ALDO PERDE UM PÊNALTI, VAI PARA CASA E SE MATA


Publicado na Folha de S.Paulo, quarta-feira, 21 de março de 1984

A notícia vem de Lima, no Peru: o jogador Aldo Alfredo Duran, do Deportivo Chao, um clube amador, suicidou-se ontem por ter perdido um pênalti que daria a vitória ao seu time na partida contra o Deportivo Viru, no povoado de Viru, ao norte da capital peruana. O jogador era ponta-direita, tinha 19 anos e bom futebol, o que o levou a ser escolhido pelo capitão da equipe para cobrar o pênalti.
Bateu mal, por cima do travessão. Ficou transtornado e pediu para ser substituído. Foi ao vestiário, trocou-se rapidamente e se dirigiu para casa. Horas depois, matou-se ingerindo veneno contra rato. Deixou uma carta para a namorada, explicando os motivos do suicídio.
Também o futebol profissional do Brasil tem seus perdedores de pênaltis. Que nunca chegaram a tais extremos, é claro. De qualquer forma carregam sempre amargas lembranças. É o caso do ponta-esquerda João Paulo que, jogando pelo Santos, perdeu um pênalti em Goiânia na Taça de Ouro do ano passado, contra o Goiás, e deixou a equipe em um minguado empate de 0 a 0. Antes, tinha desperdiçado dois pênaltis no Maracanã, naquele amistoso entre cariocas e paulistas, no final de 82, um defendido pelo goleiro Gasperin e outro chutado na trave.

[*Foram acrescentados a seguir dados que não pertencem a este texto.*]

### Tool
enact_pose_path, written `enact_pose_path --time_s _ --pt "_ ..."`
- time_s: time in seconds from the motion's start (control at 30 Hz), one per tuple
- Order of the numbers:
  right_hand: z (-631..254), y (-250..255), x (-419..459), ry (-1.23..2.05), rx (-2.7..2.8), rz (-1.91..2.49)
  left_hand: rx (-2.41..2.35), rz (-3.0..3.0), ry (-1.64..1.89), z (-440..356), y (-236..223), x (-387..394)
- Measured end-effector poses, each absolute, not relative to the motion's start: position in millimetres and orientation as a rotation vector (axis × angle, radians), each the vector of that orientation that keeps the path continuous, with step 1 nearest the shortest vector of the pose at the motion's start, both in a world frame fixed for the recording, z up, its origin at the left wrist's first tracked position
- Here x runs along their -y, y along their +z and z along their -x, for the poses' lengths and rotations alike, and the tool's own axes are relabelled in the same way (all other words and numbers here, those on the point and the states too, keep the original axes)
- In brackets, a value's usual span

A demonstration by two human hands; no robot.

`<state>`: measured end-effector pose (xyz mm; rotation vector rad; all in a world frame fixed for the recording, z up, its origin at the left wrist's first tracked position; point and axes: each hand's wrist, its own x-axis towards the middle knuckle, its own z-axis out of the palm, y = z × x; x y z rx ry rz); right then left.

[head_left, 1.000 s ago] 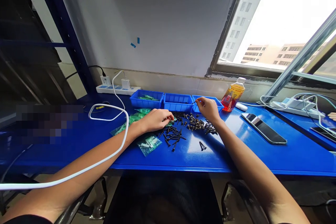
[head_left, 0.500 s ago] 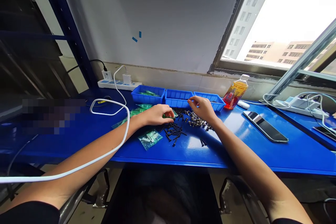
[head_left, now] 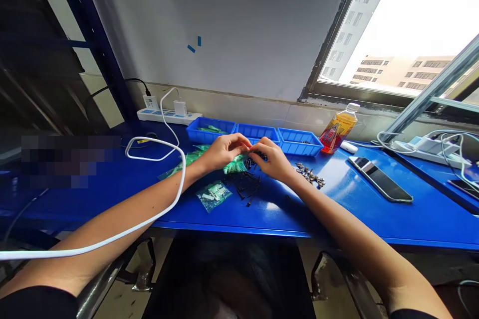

E ele lembra mais um, perdido na Vila Belmiro, contra o Vasco, pelo Torneio dos Campeões, em 82.
"Não fiquei traumatizado, considero isso coisa do futebol. No ano passado fomos disputar aquele torneio de Montevidéu, houve dois pênaltis - um em cada jogo -, eu cobrei os dois e marquei. Mas nunca mais quero cobrar pênalti", afirma João Paulo. "Fazer gol de pênalti não é mérito, é obrigação. E perder dá muita chateação". Em Pelotas, Rio Grande do Sul, onde está com o Flamengo para jogar hoje contra o Brasil, ele se mostrou estarrecido com a notícia vindo do Peru: "Aquele jogador que se matou devia estar com outros problemas. Só pode ter sido isso, apesar de todos os aborrecimentos que a gente sente ao perder um pênalti".

Careca continua vivo

No São Paulo, a torcida não esquece os dois pênaltis que o centroavante Careca perdeu contra o Grêmio, ambos defendidos pelo goleiro, no mesmo canto, na Taça de Ouro do ano passado. E ele já havia desperdiçado outro, num jogo em Natal, contra o América. "Chutei na trave. Mas decidi que continuaria a cobrar pênaltis. Quando aconteceu aquilo depois, contra o Grêmio, tive vontade de sair correndo do campo ou esconder-me ou compensar com gols", diz o centroavante. Mas não ficou traumatizado, garante: "Por mim, continuarei cobrando normalmente".
Goleiro profissional durante 22 anos, Gilmar dos Santos Neves, ex-Corinthians, Santos e seleção brasileira, lembra com saudade um jogo da seleção em Wembley, Londres, durante uma excursão, em 1956: "Houve um pênalti, eu defendi. Houve outro, a seleção inglesa inteira se afastou da área para não cobrar. Foram buscar lá atrás o quarto zagueiro Bill Wright, que era o capitão do time. Ele bateu, no outro canto como eu previa, e defendi de novo. Eles e o público ficaram perplexos, foi a primeira vez que um goleiro defendeu dois pênaltis no mesmo jogo na história de Wembley. Mais tarde, recebi um convite para participar de um torneio de cobranças de pênaltis que promoveram lá".